In the data below, how many lines include the string "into"? Give only the number.

Exercise material:
-- -- --

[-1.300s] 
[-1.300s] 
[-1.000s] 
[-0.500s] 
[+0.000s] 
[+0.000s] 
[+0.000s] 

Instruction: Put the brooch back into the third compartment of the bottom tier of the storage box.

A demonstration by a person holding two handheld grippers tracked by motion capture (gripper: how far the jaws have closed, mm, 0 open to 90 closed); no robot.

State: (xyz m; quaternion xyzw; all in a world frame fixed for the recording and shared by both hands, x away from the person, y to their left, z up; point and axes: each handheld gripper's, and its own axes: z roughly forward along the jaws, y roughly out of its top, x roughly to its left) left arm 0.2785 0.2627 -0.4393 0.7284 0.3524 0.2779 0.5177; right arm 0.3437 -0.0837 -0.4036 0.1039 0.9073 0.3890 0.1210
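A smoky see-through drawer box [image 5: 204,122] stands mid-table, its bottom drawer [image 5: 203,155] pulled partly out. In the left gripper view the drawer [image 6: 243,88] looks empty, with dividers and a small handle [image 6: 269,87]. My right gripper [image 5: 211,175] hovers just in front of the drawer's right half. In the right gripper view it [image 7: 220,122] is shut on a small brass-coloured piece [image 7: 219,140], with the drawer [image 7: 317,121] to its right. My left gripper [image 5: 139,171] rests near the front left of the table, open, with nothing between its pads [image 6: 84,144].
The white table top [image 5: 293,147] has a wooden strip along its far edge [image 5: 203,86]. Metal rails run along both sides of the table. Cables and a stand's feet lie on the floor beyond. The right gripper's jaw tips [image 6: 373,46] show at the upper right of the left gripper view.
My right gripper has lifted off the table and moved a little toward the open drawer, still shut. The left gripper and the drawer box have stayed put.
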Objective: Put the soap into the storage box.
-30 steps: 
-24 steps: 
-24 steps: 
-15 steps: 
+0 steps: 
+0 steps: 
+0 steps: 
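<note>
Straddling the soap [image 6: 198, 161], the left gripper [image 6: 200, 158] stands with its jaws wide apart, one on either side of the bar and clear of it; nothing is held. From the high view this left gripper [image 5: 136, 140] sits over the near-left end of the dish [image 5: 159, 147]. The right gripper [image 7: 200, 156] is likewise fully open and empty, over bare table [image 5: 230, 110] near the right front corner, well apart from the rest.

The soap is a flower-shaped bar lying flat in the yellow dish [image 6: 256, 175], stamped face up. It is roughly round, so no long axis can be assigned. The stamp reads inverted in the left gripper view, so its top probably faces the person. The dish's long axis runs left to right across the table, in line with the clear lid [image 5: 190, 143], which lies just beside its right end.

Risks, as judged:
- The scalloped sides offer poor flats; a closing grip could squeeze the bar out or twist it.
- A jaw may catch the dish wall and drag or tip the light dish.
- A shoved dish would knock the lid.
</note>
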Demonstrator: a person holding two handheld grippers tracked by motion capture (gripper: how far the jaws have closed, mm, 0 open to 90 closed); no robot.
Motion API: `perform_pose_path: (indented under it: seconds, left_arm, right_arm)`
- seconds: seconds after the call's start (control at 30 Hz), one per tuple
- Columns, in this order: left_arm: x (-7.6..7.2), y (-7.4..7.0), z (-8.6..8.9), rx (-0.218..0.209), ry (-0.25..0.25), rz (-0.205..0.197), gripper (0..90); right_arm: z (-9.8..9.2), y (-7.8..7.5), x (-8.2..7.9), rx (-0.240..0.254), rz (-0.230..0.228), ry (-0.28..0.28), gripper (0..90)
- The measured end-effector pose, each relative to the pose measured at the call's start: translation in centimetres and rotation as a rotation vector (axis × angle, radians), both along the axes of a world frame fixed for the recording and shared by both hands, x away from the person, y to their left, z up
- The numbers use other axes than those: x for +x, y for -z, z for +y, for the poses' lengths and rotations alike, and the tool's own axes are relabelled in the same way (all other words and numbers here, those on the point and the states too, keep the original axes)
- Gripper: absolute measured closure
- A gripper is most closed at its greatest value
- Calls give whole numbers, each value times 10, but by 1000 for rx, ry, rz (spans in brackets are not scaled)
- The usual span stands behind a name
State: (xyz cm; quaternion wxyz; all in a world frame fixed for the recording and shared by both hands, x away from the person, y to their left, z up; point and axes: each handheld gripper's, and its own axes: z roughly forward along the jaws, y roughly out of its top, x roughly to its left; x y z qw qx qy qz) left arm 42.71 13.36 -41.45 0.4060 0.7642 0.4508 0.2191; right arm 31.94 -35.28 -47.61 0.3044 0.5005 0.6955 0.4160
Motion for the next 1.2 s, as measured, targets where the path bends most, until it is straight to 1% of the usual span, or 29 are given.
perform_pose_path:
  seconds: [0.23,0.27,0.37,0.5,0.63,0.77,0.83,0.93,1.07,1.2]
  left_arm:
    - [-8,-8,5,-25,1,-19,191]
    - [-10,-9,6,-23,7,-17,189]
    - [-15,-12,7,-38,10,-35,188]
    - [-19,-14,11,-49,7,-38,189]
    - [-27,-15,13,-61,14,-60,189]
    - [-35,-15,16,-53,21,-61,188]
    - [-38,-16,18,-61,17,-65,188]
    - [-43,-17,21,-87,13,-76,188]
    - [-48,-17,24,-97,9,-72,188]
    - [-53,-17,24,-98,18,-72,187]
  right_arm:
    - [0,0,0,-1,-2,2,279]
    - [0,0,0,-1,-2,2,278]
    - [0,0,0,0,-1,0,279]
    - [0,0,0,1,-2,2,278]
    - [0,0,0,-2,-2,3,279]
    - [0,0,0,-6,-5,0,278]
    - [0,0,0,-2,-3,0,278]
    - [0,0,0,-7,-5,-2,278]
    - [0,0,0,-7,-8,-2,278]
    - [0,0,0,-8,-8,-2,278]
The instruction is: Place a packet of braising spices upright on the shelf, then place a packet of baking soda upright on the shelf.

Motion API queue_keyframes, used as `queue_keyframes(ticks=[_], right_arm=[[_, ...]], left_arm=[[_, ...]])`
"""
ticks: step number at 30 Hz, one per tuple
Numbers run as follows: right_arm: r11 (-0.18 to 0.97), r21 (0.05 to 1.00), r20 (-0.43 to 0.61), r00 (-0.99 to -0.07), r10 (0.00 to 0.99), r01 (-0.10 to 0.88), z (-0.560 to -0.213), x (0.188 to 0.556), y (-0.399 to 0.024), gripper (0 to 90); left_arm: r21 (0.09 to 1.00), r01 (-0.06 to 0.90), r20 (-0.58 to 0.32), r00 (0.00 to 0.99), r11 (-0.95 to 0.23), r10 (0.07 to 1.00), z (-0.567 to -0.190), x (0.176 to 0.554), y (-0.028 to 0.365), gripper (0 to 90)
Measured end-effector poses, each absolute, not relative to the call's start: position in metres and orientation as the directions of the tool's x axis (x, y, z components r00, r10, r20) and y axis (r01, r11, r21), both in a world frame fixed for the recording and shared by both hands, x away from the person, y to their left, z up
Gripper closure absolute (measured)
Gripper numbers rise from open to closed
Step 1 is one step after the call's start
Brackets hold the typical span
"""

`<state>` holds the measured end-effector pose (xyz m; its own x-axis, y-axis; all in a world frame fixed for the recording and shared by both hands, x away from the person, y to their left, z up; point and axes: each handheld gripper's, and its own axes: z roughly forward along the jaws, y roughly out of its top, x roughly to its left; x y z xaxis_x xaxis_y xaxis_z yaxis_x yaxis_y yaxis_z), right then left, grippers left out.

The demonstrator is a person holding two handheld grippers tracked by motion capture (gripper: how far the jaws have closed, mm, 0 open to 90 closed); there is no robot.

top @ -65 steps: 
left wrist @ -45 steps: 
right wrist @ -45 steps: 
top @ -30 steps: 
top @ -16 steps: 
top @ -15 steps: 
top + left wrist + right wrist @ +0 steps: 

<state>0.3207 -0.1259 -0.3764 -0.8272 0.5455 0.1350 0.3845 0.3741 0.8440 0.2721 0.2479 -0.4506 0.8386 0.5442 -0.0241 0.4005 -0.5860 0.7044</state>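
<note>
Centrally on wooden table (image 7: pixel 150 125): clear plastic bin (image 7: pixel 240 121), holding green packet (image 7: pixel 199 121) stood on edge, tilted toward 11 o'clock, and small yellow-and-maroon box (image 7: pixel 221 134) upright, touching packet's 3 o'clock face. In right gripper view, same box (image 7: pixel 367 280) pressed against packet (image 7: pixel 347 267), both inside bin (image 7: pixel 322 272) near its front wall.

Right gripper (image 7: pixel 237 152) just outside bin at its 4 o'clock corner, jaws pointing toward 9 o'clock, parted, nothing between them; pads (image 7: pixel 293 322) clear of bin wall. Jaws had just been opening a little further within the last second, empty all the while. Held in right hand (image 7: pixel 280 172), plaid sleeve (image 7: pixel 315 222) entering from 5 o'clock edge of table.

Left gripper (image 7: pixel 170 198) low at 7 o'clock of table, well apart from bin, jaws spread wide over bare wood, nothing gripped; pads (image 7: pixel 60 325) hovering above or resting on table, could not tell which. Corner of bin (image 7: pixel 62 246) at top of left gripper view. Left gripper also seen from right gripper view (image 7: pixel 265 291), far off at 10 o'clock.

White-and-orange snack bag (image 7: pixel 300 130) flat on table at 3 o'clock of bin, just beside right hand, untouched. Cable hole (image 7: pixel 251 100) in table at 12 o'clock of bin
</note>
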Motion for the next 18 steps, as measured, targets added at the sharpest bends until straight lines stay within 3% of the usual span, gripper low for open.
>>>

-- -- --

Task response: 2